The new rule, explained a DoT official, would "specifically prevent international investors from having the ability to hire, fire, or control the budgets of senior airline managers with direct responsibility for safety, security, and national-defense airlift commitments" and make clear that US citizens who are members of a domestic airline's "board or the voting shareholders must retain the authority to revoke decision-making authority that international investors may acquire". The official offered this as an example: "The domestic board members might decide to revoke international investors' decision-making authority over scheduling and fleet composition if they felt that those decisions were not in their airlines' best interests." You can find the text of docket here.

The Transportation Department relied on a relatively little-used regulatory process called a supplemental notice of proposed rulemaking, which gives the agency a 60-day window in which to solicit public comments; the agency can act after that or can draw out its consultations further. In any event, the DoT action, or inaction, likely makes it impossible for the EC's Council of Ministers to consider and approve the larger issue of open skies in time for the airlines' winter schedules of 2006-2007, as was originally envisioned. But the move certainly gives the DoT time to assuage continued congressional opposition and to seek to placate Continental and other opponents.

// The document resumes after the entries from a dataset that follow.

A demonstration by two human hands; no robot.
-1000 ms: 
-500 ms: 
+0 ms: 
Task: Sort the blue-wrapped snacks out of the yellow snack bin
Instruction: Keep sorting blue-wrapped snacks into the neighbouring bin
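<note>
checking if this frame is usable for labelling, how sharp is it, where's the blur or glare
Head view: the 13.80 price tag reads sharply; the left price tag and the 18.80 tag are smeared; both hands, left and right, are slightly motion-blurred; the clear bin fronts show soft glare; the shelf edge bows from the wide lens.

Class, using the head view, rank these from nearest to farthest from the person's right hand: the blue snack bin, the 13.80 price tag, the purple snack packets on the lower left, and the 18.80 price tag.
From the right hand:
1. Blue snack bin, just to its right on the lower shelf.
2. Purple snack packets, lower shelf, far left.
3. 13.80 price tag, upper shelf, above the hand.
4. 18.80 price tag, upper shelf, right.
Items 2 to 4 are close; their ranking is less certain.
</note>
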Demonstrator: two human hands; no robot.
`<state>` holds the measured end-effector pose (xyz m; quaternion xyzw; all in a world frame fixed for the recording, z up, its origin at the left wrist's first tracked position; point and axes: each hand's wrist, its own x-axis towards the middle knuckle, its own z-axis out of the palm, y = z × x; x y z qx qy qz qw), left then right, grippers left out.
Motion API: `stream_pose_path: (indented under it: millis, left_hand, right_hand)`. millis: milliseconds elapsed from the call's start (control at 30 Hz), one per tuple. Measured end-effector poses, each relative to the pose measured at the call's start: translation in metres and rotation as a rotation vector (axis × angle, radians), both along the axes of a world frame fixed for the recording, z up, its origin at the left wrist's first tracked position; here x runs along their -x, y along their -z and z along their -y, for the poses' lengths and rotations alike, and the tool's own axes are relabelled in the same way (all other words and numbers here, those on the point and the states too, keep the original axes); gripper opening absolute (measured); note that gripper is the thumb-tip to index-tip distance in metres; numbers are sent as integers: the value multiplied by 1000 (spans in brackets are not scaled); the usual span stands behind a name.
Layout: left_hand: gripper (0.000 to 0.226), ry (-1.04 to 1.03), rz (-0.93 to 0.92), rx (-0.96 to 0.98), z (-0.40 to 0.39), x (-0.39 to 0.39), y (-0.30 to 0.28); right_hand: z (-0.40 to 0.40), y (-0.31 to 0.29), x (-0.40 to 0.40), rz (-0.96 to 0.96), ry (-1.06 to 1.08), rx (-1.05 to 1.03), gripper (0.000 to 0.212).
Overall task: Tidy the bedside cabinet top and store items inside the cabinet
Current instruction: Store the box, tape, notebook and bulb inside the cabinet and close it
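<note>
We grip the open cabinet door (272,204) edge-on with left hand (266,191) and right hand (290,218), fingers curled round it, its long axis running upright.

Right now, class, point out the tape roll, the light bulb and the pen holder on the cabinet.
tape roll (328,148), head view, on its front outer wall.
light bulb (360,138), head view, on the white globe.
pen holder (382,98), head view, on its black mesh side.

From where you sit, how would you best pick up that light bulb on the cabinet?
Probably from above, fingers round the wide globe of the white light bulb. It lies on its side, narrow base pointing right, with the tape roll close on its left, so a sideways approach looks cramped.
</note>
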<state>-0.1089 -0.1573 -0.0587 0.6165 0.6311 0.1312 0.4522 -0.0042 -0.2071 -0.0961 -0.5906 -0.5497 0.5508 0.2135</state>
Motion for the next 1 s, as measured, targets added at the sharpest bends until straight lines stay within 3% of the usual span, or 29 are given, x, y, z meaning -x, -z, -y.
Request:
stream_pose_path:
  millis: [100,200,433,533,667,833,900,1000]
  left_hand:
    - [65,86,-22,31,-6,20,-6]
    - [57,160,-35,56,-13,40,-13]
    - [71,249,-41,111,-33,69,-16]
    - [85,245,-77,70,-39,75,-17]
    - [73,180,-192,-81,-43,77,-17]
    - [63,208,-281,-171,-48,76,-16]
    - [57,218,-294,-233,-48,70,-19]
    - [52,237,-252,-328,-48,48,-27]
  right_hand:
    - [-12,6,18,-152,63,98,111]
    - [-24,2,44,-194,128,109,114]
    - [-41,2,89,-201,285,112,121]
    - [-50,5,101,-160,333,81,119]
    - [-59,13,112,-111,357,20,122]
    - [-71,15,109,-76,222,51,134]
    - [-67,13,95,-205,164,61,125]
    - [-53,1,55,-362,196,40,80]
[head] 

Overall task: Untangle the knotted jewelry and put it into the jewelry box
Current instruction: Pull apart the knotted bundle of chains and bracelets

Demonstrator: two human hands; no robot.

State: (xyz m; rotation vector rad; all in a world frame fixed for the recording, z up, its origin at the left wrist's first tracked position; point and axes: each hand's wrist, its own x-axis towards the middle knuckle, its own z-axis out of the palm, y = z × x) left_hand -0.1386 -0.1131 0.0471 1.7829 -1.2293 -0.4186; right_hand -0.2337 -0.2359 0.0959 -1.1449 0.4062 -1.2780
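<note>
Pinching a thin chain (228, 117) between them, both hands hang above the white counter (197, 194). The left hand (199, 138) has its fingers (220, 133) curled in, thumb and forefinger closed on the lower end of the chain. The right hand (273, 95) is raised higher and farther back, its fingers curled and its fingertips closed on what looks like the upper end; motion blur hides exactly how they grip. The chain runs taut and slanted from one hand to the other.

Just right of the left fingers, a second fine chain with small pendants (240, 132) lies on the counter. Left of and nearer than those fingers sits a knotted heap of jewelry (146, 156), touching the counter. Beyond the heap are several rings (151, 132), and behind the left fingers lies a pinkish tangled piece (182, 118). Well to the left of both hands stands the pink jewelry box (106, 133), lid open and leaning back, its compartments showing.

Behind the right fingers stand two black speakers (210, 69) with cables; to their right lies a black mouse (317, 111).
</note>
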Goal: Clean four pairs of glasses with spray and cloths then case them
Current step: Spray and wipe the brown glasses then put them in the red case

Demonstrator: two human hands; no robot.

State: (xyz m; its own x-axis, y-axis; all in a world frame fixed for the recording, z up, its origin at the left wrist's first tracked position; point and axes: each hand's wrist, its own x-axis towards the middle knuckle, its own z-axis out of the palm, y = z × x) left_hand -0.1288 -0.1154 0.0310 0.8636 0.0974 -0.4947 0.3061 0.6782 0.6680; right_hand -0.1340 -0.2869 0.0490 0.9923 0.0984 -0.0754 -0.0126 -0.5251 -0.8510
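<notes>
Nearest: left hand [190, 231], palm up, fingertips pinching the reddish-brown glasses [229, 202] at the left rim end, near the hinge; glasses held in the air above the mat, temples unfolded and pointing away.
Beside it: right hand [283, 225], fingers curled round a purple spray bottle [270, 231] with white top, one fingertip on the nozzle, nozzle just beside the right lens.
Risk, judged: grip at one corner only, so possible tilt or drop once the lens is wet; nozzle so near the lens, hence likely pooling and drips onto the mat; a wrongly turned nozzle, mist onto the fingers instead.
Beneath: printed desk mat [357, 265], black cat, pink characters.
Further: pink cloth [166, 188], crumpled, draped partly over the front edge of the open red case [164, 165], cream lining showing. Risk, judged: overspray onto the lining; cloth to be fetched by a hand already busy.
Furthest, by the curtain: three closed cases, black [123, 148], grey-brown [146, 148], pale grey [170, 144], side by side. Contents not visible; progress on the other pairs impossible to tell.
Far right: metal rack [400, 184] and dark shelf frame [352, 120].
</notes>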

Although an EC official in Washington said he remained "hopeful" that an agreement could be reached this year, Continental attacked the DoT revisions and clarifications within minutes, saying the supplemental proposed rule "is a bad rule designed to clench a bad deal between the European Union and the US". The Houston-based carrier said: "The DOT has abdicated its responsibility to ensure actual control by US citizens, relying instead on the unreasonable hope that US shareholders and directors might reassert the very control DOT is unwilling to require."

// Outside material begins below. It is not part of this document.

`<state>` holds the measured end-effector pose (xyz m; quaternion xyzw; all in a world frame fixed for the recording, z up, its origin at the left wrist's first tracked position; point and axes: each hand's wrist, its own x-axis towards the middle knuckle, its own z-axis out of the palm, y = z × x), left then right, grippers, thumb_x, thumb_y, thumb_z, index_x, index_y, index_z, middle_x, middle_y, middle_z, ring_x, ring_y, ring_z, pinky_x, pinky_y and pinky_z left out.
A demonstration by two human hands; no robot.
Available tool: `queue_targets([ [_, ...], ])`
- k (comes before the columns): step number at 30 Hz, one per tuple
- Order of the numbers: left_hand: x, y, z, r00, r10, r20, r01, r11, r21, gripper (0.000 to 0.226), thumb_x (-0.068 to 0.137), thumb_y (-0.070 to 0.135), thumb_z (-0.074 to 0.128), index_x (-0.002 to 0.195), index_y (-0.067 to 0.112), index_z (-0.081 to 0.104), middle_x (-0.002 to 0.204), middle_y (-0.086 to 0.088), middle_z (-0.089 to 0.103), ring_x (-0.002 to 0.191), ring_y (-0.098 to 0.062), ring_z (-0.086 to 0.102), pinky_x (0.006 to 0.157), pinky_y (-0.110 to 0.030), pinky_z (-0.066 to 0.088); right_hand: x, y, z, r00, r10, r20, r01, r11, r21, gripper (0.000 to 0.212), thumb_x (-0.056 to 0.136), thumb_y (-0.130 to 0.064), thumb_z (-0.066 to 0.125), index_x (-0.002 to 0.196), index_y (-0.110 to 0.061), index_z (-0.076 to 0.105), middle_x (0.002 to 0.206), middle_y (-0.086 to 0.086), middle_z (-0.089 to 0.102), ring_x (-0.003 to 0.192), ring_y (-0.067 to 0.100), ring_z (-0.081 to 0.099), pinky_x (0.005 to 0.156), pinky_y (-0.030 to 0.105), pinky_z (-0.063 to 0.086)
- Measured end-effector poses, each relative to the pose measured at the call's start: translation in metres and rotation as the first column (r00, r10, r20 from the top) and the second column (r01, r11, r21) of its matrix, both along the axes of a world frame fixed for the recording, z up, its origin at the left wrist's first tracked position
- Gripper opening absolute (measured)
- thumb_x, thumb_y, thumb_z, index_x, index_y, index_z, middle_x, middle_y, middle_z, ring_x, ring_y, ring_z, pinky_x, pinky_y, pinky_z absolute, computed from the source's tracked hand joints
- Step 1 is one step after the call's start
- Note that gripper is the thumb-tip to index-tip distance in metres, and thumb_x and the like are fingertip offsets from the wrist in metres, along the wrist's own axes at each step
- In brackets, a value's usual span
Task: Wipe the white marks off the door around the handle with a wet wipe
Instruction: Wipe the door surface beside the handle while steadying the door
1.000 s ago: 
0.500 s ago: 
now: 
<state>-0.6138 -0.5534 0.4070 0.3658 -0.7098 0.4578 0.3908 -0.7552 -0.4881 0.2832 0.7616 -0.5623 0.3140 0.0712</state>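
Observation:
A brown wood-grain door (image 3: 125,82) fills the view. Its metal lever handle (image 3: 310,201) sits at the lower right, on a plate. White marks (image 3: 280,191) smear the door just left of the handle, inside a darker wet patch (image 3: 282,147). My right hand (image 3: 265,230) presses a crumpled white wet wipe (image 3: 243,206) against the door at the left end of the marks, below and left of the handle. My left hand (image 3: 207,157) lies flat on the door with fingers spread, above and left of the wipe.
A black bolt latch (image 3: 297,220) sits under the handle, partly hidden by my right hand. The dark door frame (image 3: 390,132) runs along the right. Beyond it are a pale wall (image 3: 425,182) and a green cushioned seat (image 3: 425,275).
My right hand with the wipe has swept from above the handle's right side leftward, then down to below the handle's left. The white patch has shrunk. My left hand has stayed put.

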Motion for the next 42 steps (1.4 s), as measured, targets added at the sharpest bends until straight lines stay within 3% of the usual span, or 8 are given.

Continental and other opponents insist that a change of this magnitude can only be made by Congress, where members of the powerful appropriations committees have already moved to block any such changes. And that is not likely, to judge by continued congressional scepticism about foreign investment in the US, as evidenced by the xenophobia that erupted during the Dubai ports attempt to buy a UK based firm that owned parts of several US ports stevedoring firms and continued suspicion of the motives of investors in high-profile US properties and companies. Or, as one Republican congressman from the Houston area put it, "we can't have a US airline being bought by some people from Nigeria".